Глава двадцать вторая


Гостья была мне незнакома, но осанка, черты лица, даже голос — я видела собственное отражение в мутном зеркале много лет спустя. Она вряд ли пришла ко мне с миром, и если бы не отдаленное сходство, я бы предположила, что это клиентка, которой по недосмотру продали не то рваное, не то вшивое платье. С такими пылающими праведным гневом физиономиями в моем прежнем мире влетали в магазины покупатели, готовые порвать продавца в лоскутки за облупившийся логотип бренда с грошовой китайской реплики.

— Мать на порог не пустишь? — желчно осведомилась барыня и, обойдя меня, зашла в квартиру и скривилась, будто очутилась в свинарнике.

Да, скуповатая обстановка. Ни ваз, ни позолоты, ни бестолковых безделушек, лишь новая сбруя висит на крючке для одежды, никак Ефим ее не заберет. Мать тоже задержалась на сбруе, и черт знает, что за мысли мелькнули в ее голове.

— Тебе нечего есть? Дверь сама открываешь, Палашка где, сбежала?

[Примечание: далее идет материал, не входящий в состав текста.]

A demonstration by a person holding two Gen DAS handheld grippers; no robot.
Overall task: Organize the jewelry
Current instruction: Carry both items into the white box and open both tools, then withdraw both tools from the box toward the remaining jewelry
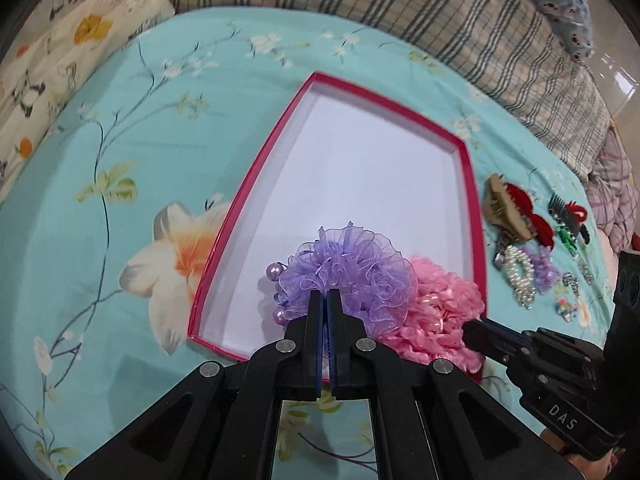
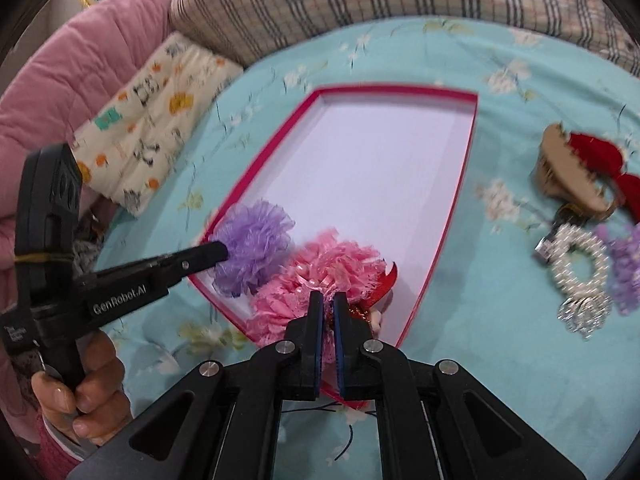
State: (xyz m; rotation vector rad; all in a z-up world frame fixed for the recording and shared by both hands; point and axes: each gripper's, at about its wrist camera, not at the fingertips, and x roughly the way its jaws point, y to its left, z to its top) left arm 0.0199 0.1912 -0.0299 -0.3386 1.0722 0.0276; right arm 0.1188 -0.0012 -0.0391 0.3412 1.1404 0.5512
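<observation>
Both claws seemingly clamped

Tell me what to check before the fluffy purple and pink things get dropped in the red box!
1. Left tongs shut on the purple scrunchie: ok.
2. Right tongs shut on the pink scrunchie: ok.
3. Both scrunchies over the near end of the red box: ok.
4. White box floor ahead bare, room to set them down: ok.
5. Pink scrunchie fully inside the rim: cannot tell, part of it hangs over the near edge.
6. Remaining pile of hair clips out of the way, on the sheet right of the box: ok.
</observation>
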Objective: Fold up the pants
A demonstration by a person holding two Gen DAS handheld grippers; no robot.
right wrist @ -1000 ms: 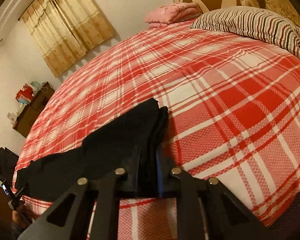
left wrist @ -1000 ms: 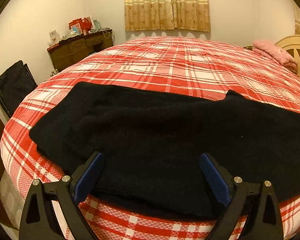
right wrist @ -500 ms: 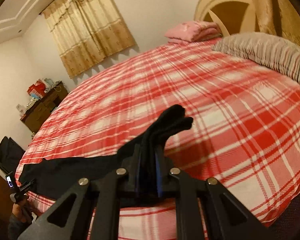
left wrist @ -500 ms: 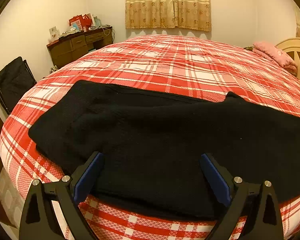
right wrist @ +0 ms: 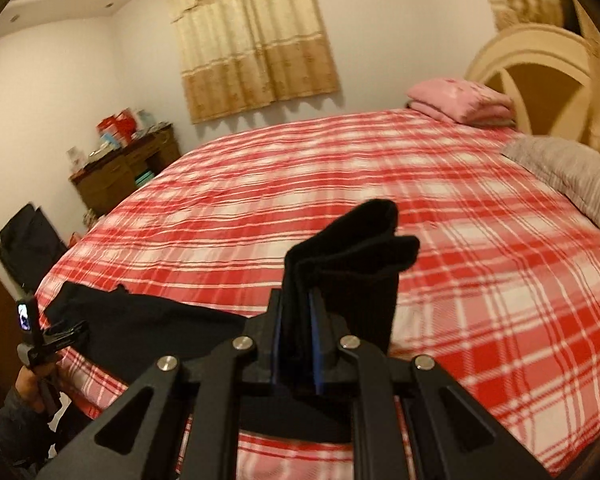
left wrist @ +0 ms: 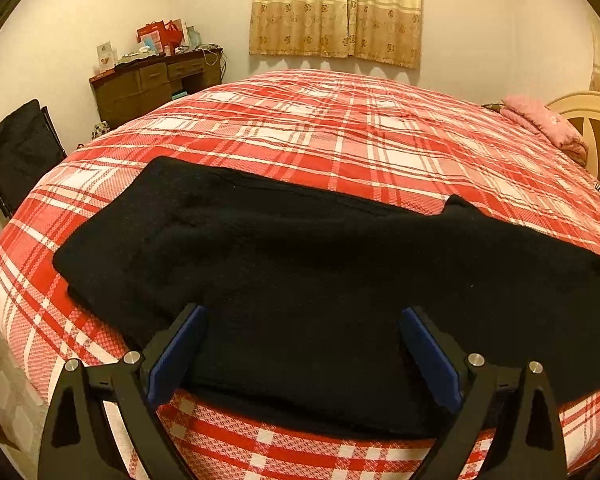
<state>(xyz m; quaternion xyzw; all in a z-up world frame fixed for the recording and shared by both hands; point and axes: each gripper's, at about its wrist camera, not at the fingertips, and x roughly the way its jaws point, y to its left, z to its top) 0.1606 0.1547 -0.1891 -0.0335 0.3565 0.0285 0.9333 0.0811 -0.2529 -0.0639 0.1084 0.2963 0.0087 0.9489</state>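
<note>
Pants (left wrist: 300, 280) lie lengthwise along the bed's (left wrist: 340, 128) near edge. The left gripper (left wrist: 300, 344) hovers spread over them, holding nothing; the right gripper (right wrist: 296, 344) pinches the raised leg end. Likely step: folding end over; next, carry it leftward across the cloth

Pants (left wrist: 300, 280) lying across the bed's (left wrist: 340, 140) near edge, dresser (left wrist: 152, 80) standing behind-left, folded blanket (left wrist: 540, 120) sitting far right.
</note>
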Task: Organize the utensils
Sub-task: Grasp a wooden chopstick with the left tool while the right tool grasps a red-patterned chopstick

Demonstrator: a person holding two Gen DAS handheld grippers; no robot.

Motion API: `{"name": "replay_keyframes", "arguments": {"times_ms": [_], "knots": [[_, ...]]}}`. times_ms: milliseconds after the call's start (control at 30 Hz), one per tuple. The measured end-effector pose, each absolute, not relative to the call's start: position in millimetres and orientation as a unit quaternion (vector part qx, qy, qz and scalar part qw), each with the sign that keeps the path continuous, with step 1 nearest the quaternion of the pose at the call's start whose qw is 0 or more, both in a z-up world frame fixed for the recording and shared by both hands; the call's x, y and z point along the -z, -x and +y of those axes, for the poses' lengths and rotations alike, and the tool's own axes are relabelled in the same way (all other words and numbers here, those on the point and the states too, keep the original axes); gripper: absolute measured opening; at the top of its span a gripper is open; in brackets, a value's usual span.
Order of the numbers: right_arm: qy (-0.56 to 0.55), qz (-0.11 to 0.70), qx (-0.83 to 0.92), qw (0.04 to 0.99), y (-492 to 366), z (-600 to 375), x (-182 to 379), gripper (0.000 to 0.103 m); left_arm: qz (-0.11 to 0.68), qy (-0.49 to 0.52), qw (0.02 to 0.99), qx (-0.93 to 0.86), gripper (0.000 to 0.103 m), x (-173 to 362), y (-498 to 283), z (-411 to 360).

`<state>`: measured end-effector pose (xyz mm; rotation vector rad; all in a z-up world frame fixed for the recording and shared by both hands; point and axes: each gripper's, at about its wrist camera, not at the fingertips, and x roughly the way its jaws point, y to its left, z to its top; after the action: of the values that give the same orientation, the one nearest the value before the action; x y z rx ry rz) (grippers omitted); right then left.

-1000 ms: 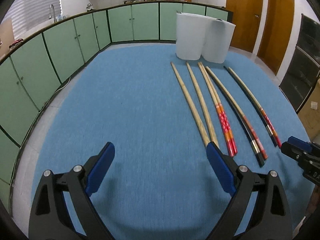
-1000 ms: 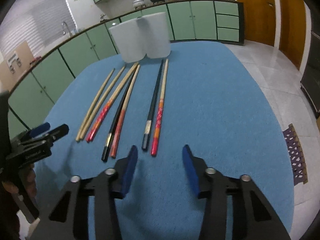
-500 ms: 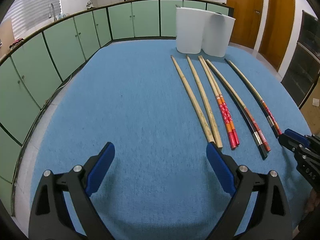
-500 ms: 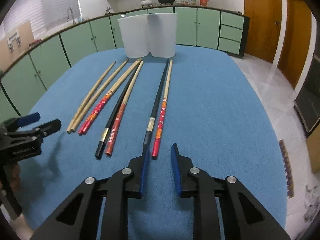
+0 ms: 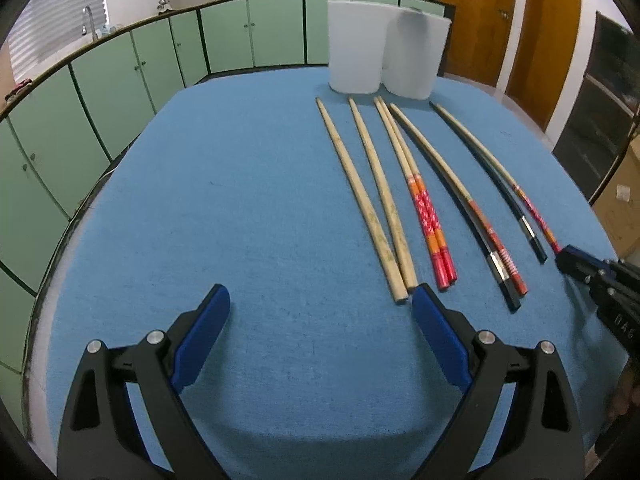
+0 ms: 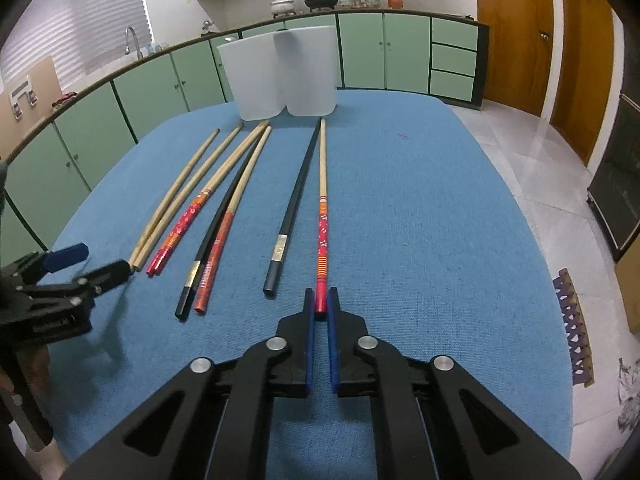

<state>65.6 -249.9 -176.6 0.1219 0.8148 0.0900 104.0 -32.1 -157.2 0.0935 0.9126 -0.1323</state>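
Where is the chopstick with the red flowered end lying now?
In the right wrist view, the red flowered chopstick lies rightmost in the row on the blue cloth, beside a black chopstick, its near end between the right hand-held gripper fingers.

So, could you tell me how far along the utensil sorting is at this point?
Nothing looks sorted yet: all eight chopsticks still lie on the blue table, none in the two white containers. In hand: the right tool has its jaws narrowed around the red end of the rightmost chopstick; a firm grip is unclear. The left tool is open and empty. Left: moving every chopstick.
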Motion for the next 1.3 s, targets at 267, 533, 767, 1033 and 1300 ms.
{"name": "replay_keyframes", "arguments": {"times_ms": [267, 533, 767, 1033, 1300], "knots": [[-0.063, 0.396, -0.046, 0.915, -66, -251, 176, 0.006, 0.445, -0.023, 0.894, 0.037, 0.090, 157, -108, -14], [-0.056, 0.394, -0.046, 0.916, -64, -248, 176, 0.009, 0.442, -0.022, 0.895, 0.049, 0.080, 157, -109, -20], [-0.042, 0.392, -0.038, 0.918, -65, -245, 176, 0.009, 0.437, -0.015, 0.898, 0.054, 0.063, 156, -112, -23], [-0.040, 0.392, -0.031, 0.919, -64, -242, 177, 0.007, 0.431, -0.033, 0.899, 0.074, 0.024, 155, -110, -39], [-0.071, 0.363, -0.033, 0.928, -59, -255, 152, 0.006, 0.415, -0.022, 0.906, 0.083, 0.006, 134, -107, -28]]}}
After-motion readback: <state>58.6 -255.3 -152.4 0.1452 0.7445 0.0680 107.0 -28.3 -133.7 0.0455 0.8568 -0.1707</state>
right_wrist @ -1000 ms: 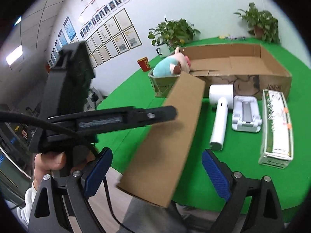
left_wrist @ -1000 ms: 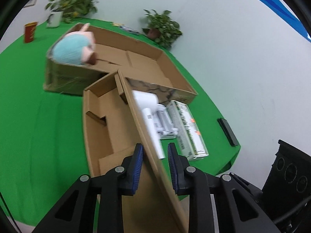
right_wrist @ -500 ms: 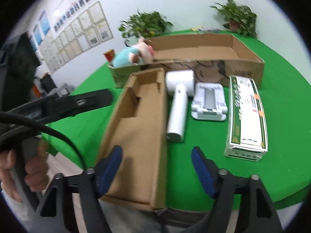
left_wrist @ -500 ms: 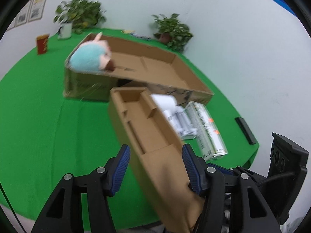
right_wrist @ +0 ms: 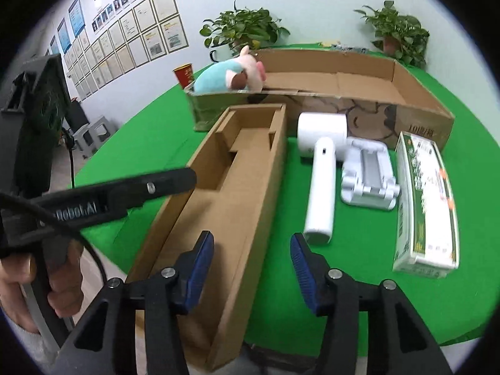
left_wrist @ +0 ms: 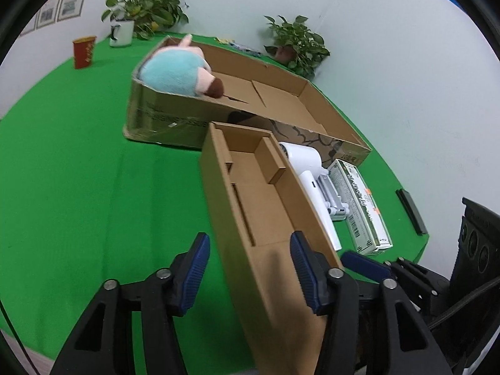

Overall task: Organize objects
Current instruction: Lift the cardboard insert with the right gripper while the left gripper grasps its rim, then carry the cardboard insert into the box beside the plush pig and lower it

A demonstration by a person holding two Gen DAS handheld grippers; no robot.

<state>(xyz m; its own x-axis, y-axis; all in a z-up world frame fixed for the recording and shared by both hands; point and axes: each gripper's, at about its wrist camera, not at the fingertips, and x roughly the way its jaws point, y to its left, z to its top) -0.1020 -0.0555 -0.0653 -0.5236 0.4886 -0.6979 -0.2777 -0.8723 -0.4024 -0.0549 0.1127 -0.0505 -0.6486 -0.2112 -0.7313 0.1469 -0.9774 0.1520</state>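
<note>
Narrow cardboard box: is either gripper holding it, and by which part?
The box is not gripped yet. The left gripper straddles its left wall, the right gripper its right wall, near end; both closing, pads not pressing.

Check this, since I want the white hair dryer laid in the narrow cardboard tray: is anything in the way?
Nothing visible. The hair dryer lies on the cloth just right of the tray, only the tray's side wall between them, and the tray's long slot looks empty.
</note>
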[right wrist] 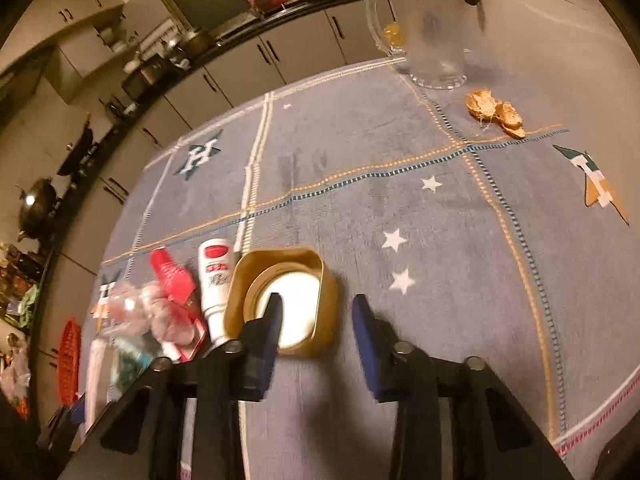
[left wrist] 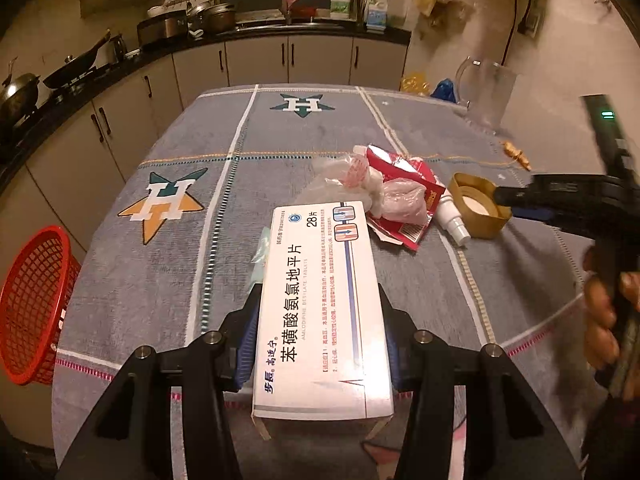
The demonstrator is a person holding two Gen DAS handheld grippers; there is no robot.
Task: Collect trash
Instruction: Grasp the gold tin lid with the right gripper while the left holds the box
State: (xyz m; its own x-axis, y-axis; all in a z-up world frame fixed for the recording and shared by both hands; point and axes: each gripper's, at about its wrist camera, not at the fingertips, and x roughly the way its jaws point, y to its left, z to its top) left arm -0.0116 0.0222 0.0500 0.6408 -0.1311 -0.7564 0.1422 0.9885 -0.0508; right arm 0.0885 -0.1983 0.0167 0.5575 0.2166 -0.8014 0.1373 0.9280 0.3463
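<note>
My left gripper point(left wrist: 320, 300) is shut on a white medicine box point(left wrist: 320, 312) and holds it over the grey tablecloth point(left wrist: 160, 280). Beyond the box lie a crumpled clear plastic bag point(left wrist: 360, 184), a red wrapper point(left wrist: 408, 196), a small white spray bottle point(left wrist: 452, 220) and a gold square lid point(left wrist: 480, 208). My right gripper point(right wrist: 316, 312) is open, with its left finger inside the gold lid point(right wrist: 288, 300) and its right finger outside the rim. The white bottle point(right wrist: 214, 280), red wrapper point(right wrist: 172, 280) and plastic bag point(right wrist: 132, 308) lie to its left.
A red mesh basket point(left wrist: 32, 308) hangs off the table's left edge, also in the right wrist view point(right wrist: 70, 364). A clear glass jug point(right wrist: 428, 28) stands at the far right corner, with orange peel scraps point(right wrist: 496, 114) near it. Kitchen counter and cabinets point(left wrist: 280, 60) run behind.
</note>
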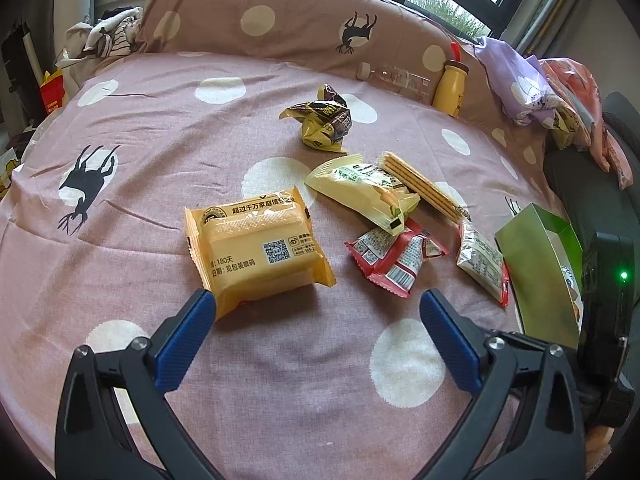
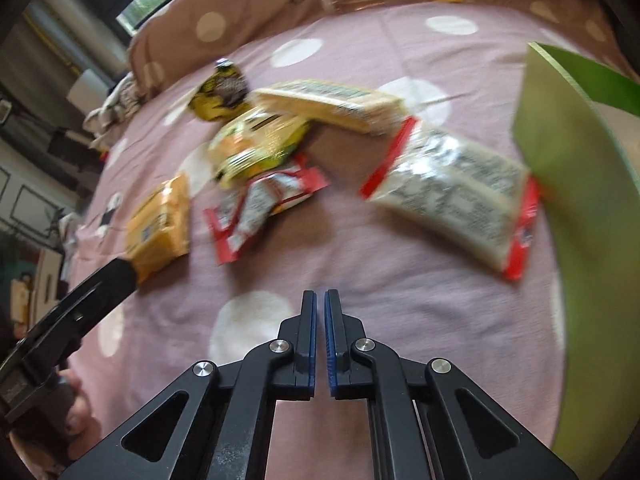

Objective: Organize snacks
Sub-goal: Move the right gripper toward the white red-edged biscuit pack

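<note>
Left wrist view. Left gripper: jaws spread wide, nothing between them, one pad beside the near corner of the orange packet. Bed, pink spotted cover: brown-and-yellow wrapper toward the headboard; pale green packet, biscuit stick, red packet and white packet mid-bed; green box at the right edge.

Right wrist view, blurred. Right gripper: jaws closed together, empty, over bare cover near the white packet and green box.

Step, judged: no snack gripped; picking is pending. Next: right jaws must reopen, straddle a packet, then carry it boxward.
</note>
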`<state>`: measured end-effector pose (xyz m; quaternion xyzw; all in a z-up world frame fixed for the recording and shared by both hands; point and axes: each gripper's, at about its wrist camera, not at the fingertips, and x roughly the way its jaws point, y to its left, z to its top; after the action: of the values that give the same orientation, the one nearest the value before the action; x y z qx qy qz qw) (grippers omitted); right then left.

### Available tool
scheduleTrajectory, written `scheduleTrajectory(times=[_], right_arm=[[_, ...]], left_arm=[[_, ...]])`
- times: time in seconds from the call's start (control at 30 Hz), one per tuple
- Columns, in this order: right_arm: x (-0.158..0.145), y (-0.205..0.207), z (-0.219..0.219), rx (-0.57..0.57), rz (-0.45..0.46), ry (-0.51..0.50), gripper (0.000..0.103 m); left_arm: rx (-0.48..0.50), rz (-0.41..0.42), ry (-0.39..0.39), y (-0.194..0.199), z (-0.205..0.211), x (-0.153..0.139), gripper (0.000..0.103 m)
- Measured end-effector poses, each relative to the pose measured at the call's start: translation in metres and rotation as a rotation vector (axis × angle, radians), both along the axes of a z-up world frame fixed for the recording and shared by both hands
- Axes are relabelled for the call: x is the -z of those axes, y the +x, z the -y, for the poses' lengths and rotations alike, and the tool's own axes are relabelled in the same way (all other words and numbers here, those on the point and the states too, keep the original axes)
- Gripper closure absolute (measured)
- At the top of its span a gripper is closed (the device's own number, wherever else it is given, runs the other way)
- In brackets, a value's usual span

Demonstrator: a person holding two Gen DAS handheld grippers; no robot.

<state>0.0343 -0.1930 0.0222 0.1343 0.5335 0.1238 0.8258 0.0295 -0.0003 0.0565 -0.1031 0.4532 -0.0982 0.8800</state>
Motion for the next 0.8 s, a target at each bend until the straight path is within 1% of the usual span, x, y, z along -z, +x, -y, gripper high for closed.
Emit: scheduleTrajectory(times=[0.17,0.47,0.63,0.8], right_arm=[[0.001,-0.005,-0.02,-0.047,-0.002,-0.001,0.097],[-0.014,-0.012,-0.017,-0.057,0.036,0.029,0.097],[-0.02,-0.014,-0.013,-0.037,0.057,0.01,0.097],[-0.023,-0.015,-0.001,0.015,0.069,-0.06,0.095]], left_arm=[[-0.001,0.001,-0.005,0.0,-0.001,0.0,0.001],[0.004,0.003,0.004,0.0,0.0,-0.001,0.001],[0.006,0.003,0.01,0.0,0.001,0.001,0.001],[0.005,0.0,0.016,0.001,0.002,0.002,0.001]])
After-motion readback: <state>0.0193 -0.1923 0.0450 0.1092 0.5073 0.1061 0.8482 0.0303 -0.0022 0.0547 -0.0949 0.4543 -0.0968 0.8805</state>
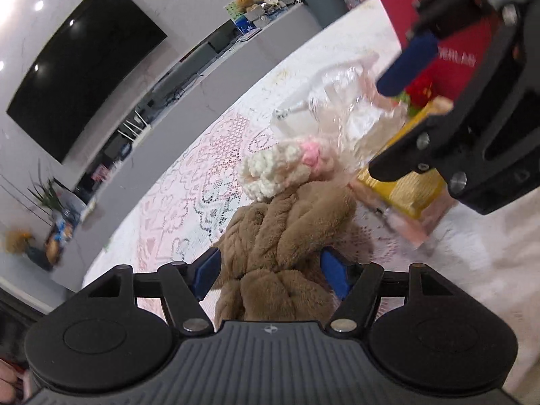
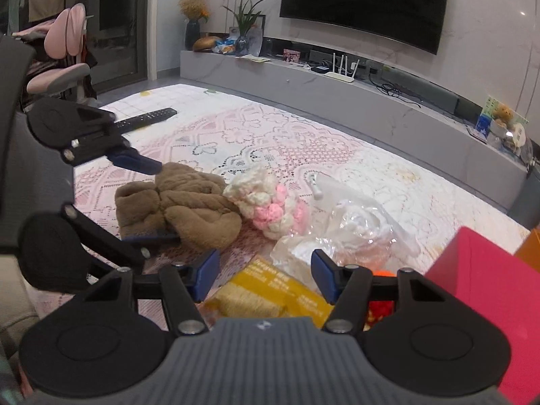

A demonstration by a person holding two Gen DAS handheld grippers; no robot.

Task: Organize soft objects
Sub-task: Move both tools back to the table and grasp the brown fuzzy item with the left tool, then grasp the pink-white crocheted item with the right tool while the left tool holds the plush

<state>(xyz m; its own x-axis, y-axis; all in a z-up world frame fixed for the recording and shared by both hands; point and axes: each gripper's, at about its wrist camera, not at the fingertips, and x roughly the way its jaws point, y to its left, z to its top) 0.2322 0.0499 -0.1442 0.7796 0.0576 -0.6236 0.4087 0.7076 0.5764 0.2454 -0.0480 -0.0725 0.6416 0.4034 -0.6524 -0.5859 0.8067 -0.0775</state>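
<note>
Brown plush fabric, a braided, fleecy soft item [image 1: 283,236], fills the space between the blue pads of the left gripper [image 1: 270,270], whose jaws stand apart around it, one pad above and one at its lower edge in the right wrist view; no firm clamp is evident. The right gripper [image 2: 265,275] hovers with jaws apart, holding nothing, above a yellow printed packet [image 2: 270,293]. Just beyond the plush lies a cream-and-pink crocheted yarn piece [image 2: 266,202], touching it, then a crinkled clear plastic bag with white contents [image 2: 354,233]. A good grasp would close on the thick braid centre, lifting it clear of the yarn. All rest on a pink-and-white lace-patterned cloth [image 2: 270,141]; a red box [image 2: 482,280] stands at right. Farther off, a black remote [image 2: 148,118], grey media bench [image 2: 337,94] and wall-mounted television [image 2: 364,3].
</note>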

Продала ее? — забрасывала меня вопросами мать, а я молчала пока что и радовалась, что не поддалась порыву и не захлопнула перед ее носом дверь. Эта женщина была мне никто, но она явилась не с пустыми руками, она держала увесистый сундучок — наверное, личные вещи, но главное: она приехала с информацией.

— Палашка в магазине, — коротко ответила я, закрывая дверь на засов. — Проходи… — Я прикусила язык, судорожно вспоминая, как обращались сыновья к Трифону Кузьмичу, на «вы», на «ты»? Мои дети говорили сначала мне «вы». — Проходите, прикажу чай подать.

— Чай? — неверяще протянула мать, я кивнула ей на кабинет. Кто-то из детей, кажется, Лиза, не вовремя раскричалась, мать обернулась, посмотрела на плотно закрытую дверь моей спальни, сдвинув брови и осуждающе покачав головой. Я отсоединила звонок и еще раз указала на кабинет.

Никто не забрал у барыни кладь, никто не помог раздеться — у нищих слуг нет. У меня слуги тоже в дефиците, сейчас бы Лукею сюда, но увы, придется самой глядеть в оба. На моем столе лежат деньги, и я напряженно следила, как мать замирает в дверном проеме, привороженная золотом и серебром.

Хорошо, что Марфа унесла горшок, подумала я, или, наоборот, плохо. Я, не выпуская из виду мать, быстро сунулась в спальню и поманила Анфису, разбирающую детские вещи.

Мать окаменела, как перед входом в Сезам, я покашляла, мать очнулась, сделала вперед несколько деревянных шагов и, вероятно, какие-то выводы. Выскочившей ко мне Анфисе я шепнула подать чай с пастилой и орехами и подошла к матери со спины.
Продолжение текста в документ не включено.